程詩軼說完後就懊悔了,趕緊一溜煙地逃回自己的房間。

等人躺在自己的床上,程詩軼拍了拍自己的腦袋,果然還是沒完全清醒,怎麽會說出這種話呢?

周易安此刻後悔自己居然沒有準備安全道具,讓自己今晚錯過如此好的良辰夜景。

連續游玩幾天,程詩軼擔心奶奶身體受不了,所以決定周六就在民宿休息,順便收拾行李,初七睡到自然醒,吃完早飯後程詩軼就開車載她們兩人回老家,周易安則回自己在陸家嘴的家。

在路上,程媽媽憑借這幾天對周易安的觀察,一臉滿意地說:“詩軼,我覺得易安這個人不錯。”

程詩軼專註著開車,笑笑地說:“肯定呀!也不看是誰選的。”

“你這孩子,說話總是無遮無攔的。”程媽媽說了下程詩軼後,繼續說:“你現在年齡也到這了,老家和你一樣大的孩子都讀小學一二年級了。你們談著也快一年了,要是覺得不錯,今年就可以結婚了,千萬別學網上那些說只談戀愛不結婚的。”

程詩軼抓到關鍵詞,“媽,什麽叫做談著快一年了,誰告訴你的?”

程媽媽一副我一猜就知道,還需要別人告訴的小表情,“你暑假就開始給易安上課,暑假是七月份,現在都二月份了,怎麽不是快一年了。”

程詩軼對媽媽四舍五入的算法哭笑不得,“媽,那叫認識,不叫談。”

“認識沒好感的話能談嗎?”

程詩軼只能無奈地點點頭,“媽媽說的是。”

奶奶這時候也加入進來,“詩軼,你媽說的有道理。三十歲之前是最好生育的。”

程詩軼現在是聽著媽媽的催婚,奶奶的催生,還真的是一條龍的服務。

整個路上,奶奶和媽媽一直都在說周易安。程詩軼決定明天一定要早早就回上海。

但是明天一到,想到接下來估計又要半年才回一趟老家,程詩軼一直等到初八下午五點多才開車回上海,還是被奶奶和媽媽一催再催,說太晚開車不安全,早點回去之類的話。

程詩軼直接回學校宿舍,這將近一個月沒住,程詩軼稍微打掃了一下房間,之後點了份外賣吃,等洗漱後直接上床躺著,順道和周易安聊天,吐槽這兩天沒他在身邊,奶奶和媽媽開始無所顧忌地催婚催生。

沒想到周易安居然回了句,“我覺得奶奶和媽媽說的有道理。
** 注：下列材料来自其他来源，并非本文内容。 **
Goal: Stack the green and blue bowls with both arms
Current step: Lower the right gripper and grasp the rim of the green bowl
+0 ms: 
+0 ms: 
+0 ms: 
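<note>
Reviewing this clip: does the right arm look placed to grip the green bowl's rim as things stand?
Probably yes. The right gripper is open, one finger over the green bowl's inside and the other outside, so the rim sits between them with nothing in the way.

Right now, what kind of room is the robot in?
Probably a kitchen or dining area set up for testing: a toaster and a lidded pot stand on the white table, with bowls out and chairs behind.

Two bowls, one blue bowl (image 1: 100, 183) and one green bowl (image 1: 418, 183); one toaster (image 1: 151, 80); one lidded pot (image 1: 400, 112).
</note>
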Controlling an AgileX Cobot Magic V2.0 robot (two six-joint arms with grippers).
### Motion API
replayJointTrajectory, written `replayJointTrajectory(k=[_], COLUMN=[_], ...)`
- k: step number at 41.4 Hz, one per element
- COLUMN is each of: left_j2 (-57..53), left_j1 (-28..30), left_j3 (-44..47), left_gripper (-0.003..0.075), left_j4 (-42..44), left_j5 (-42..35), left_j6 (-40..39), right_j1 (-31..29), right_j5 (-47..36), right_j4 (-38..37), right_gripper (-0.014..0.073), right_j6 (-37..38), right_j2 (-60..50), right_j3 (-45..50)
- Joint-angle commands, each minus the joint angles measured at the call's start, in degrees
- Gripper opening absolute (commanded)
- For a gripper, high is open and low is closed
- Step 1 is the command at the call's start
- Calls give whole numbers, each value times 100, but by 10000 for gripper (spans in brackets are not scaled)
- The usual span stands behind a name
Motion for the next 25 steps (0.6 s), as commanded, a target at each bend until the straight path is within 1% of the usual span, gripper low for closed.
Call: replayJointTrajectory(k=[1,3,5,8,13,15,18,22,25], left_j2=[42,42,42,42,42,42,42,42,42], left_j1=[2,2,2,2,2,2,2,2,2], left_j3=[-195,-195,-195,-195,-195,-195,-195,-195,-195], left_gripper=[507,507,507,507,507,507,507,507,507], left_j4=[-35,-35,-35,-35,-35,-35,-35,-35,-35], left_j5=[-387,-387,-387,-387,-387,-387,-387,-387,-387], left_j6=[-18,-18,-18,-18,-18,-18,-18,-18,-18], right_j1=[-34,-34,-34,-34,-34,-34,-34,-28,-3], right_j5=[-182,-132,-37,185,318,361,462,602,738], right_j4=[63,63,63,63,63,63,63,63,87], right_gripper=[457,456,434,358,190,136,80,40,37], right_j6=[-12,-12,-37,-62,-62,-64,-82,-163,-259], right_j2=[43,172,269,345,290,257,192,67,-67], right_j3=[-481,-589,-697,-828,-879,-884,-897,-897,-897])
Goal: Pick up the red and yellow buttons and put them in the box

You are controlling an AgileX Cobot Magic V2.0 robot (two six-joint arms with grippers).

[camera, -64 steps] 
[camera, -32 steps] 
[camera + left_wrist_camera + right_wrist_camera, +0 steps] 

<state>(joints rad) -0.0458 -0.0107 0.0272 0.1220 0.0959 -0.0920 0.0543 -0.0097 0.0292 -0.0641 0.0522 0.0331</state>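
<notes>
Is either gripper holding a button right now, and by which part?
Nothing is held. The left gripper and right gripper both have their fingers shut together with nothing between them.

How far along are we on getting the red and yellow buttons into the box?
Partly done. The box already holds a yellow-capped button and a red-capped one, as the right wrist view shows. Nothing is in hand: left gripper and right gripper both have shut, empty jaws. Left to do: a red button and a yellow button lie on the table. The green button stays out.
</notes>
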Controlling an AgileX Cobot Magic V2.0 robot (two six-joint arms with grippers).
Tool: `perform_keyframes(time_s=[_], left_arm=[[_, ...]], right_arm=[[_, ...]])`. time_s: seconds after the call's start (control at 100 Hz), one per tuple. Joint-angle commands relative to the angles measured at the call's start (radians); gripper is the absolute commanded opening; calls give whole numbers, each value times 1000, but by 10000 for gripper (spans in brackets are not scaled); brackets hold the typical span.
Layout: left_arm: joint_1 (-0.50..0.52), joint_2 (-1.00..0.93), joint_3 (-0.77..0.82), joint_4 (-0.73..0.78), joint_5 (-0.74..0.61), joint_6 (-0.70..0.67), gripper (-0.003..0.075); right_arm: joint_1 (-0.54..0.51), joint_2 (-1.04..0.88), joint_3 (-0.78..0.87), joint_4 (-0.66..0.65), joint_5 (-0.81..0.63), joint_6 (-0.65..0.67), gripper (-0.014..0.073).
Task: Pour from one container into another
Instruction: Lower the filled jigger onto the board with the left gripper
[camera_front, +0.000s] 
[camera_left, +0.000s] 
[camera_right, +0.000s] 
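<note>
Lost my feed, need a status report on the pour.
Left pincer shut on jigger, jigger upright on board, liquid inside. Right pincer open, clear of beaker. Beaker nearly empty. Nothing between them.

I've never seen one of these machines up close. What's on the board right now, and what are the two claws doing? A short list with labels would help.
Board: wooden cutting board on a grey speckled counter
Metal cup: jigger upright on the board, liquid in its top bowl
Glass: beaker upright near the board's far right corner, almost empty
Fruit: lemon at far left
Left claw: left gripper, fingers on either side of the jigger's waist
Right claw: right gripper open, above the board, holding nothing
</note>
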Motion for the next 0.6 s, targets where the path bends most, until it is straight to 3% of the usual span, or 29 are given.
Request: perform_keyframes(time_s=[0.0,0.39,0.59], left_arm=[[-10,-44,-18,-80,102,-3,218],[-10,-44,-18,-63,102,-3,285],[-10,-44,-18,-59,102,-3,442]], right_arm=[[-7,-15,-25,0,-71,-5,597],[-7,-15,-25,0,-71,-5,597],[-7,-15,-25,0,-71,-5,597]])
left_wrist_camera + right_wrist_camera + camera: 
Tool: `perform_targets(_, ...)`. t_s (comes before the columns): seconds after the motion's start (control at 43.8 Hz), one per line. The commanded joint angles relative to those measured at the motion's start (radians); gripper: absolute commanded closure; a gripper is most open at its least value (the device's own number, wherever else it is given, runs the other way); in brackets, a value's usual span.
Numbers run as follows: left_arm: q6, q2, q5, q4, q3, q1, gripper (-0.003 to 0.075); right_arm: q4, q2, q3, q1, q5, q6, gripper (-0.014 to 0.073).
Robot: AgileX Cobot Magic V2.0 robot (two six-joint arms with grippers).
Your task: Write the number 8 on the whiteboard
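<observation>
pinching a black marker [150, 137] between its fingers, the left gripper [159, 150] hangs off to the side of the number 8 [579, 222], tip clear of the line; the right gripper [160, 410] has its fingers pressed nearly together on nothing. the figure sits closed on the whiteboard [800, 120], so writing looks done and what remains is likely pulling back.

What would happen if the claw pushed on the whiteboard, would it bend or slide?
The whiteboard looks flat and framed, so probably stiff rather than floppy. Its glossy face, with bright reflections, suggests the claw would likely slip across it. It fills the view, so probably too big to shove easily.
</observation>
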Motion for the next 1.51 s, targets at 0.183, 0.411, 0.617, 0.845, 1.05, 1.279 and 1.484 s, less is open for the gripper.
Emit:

”

說完後還不忘給她分析原因,告訴程詩軼她前幾天可以免受催婚催生就是因為他在她身旁。

程詩軼覺得周易安這移花接木的本領是掌握到精髓了。

程詩軼和周易安結束聊天後,此刻自己一個人安安靜靜地獨處,她覺得她終於有機會可以獨自思考問題,不受他人影響了。程詩軼從抽屜裏拿出紙和筆,開始給周易安寫信。